Gov. Larry Hogan’s decision to withhold $245 million earmarked by the General Assembly has been front page news. These funds were dedicated to numerous worthwhile projects — school construction and the Baltimore Symphony Orchestra among them — that the legislature had found unsupported or under-supported in the budget submitted by the governor. The cost of these projects was offset within the budget total by reductions made to other programs, and total appropriations were less than the governor proposed.

We go through this song and dance every few years, typically when the executive and legislative branches are controlled by different parties. Why? Article III, Section 52 of the Maryland Constitution forbids the General Assembly from adding funds to any program of the executive branch. While the legislature may authorize new spending by repurposing funds, only the governor can implement it. Maryland is the only state in which the legislature’s power of the purse is so circumscribed.

This provision stems from the intersection, a century ago, of progressive-movement thinking and political expediency. As described thoroughly (and sympathetically) in a monograph by the late Annapolis Alderman Richard Israel, the progressives were influenced by concepts of scientific management, efficiency and the separation of public administration from politics. They abhorred the give and take inherent in legislative decision making, preferring instead to entrust governance to a neutral administrator.

At the turn of the 20th century, Maryland’s budget system was a mess. Revenues were not forecasted comprehensively, and spending occurred through a combination of continuing appropriations, omnibus appropriation bills and special appropriations. With the budget of 1914 came a reckoning. In that year the comptroller reported that spending exceeded available funds by almost $1.5 million (8%).

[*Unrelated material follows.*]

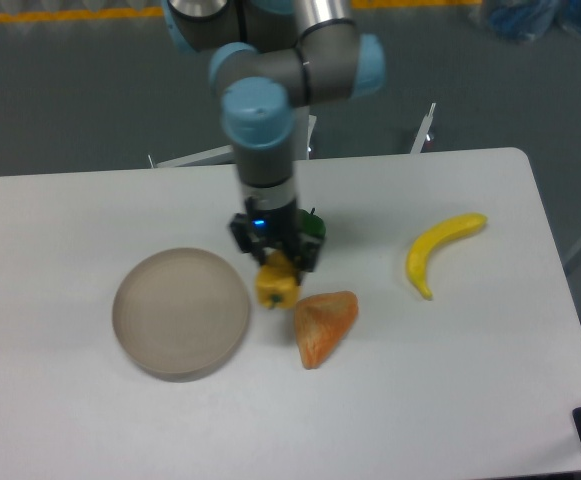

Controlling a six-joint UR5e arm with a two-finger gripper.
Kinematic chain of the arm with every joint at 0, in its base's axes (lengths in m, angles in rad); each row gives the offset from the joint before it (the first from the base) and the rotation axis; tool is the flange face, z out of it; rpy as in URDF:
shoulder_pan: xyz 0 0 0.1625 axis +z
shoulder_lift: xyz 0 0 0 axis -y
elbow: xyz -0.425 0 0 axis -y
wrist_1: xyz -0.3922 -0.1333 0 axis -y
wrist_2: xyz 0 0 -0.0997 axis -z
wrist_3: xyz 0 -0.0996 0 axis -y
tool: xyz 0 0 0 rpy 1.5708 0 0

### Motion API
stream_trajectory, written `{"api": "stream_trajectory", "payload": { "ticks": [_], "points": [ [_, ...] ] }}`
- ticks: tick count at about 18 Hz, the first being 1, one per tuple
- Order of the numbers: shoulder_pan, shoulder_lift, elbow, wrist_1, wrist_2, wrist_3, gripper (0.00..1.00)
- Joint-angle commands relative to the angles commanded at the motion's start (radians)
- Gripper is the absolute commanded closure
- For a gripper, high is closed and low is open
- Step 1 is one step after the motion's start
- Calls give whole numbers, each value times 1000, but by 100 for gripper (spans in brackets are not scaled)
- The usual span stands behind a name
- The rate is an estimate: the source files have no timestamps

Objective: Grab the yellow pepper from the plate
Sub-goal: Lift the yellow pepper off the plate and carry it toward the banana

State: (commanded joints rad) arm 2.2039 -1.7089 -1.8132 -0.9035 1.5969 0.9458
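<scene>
The yellow pepper (276,283) hangs in my gripper (276,268), whose fingers are shut on its upper part. It is off the plate (180,312) and to the plate's right, just left of the orange wedge. The round beige plate lies bare at the table's left. My arm reaches down from the back, and its wrist covers part of the green pepper behind it.
An orange wedge-shaped piece (324,325) lies just right of and below the held pepper. A green pepper (315,227) peeks out behind my gripper. A yellow banana (439,250) lies at the right of the white table (450,380).
</scene>
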Motion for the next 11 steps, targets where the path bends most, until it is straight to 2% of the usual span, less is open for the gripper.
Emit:
{"api": "stream_trajectory", "payload": {
  "ticks": [3,5,11],
  "points": [
    [65,-1,14,-2,-2,89,71],
    [82,-2,23,0,-2,111,71],
    [82,-23,63,1,0,113,71]
  ]
}}
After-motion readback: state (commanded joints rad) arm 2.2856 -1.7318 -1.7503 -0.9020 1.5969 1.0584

With a gubernatorial election coming in 1915, both parties pledged to revise the budget system. It was the Democratic Convention that ultimately appointed what is known to history as the Goodnow Commission, directing them to report to the 1916 session of the General Assembly. Goodnow, then president of the Johns Hopkins University, was involved in the municipal reform movement and is regarded as one of the parents of the discipline of public administration. He had previously argued for an executive budget system in New York State and in the revision of the Baltimore City Charter. Based on the commission’s recommendations, the legislature prepared a constitutional amendment that was approved by the voters in 1916. Article III, Section 52 came into effect with the 1918 budget.

After 100 years, what have we learned about the theory and practice of our budget process? For one, governors are not above politics, even as fiscal administrators. The progressives were naive to think otherwise. Similarly, it is naïve to think that the legislature can perform its representative function without participating in the formulation of fiscal policy.

Accordingly, the legislature has adopted strategies to mitigate the impairment of Section 52. The so-called fencing refenced above is one such tool. Acting within its authority to reduce appropriations, the legislature identifies the amount of appropriations it deems unnecessary and authorizes the governor to apply those funds to another program of higher priority. It remains in the discretion of the governor to move the funds, but, whether that is done or not, the funds are deleted from the original appropriation.

Legislation also can be enacted that dedicates revenues to specified purposes, thus limiting the governor’s ability to reallocate them without legislative consent. This likewise makes these funds unavailable to deal with fiscal crises.

And mandated appropriations stipulate the amount that the governor must include in future budgets for specified programs. Public education represents the most substantial such commitment, but there are many other mandates in areas as diverse as aid to local government, housing and economic development.

These adaptations, particularly mandates and dedicated funding, while understandable, are unwholesome from the standpoint of the budgeting process. This particularly is so in times of fiscal stress. This is why nearly every budget in the past decade has been accompanied by a Budget Reconciliation and Financing Act, which serves to ad hoc waive certain mandates and dedications.

So here’s my crazy idea: Why don’t we take what works from our budget process and discard the parts that stem from the ideological confusion of the early 1900s?

I propose a simple constitutional trade: Eliminate the ability of the legislature to mandate funding outside the area of public education and allow the legislature to add funds within a stipulated total, possibly subject to a line item veto. This will undoubtedly unnerve advocates for programs that benefit from mandates, but in the era of the BRFA, what will we really lose except the song and dance?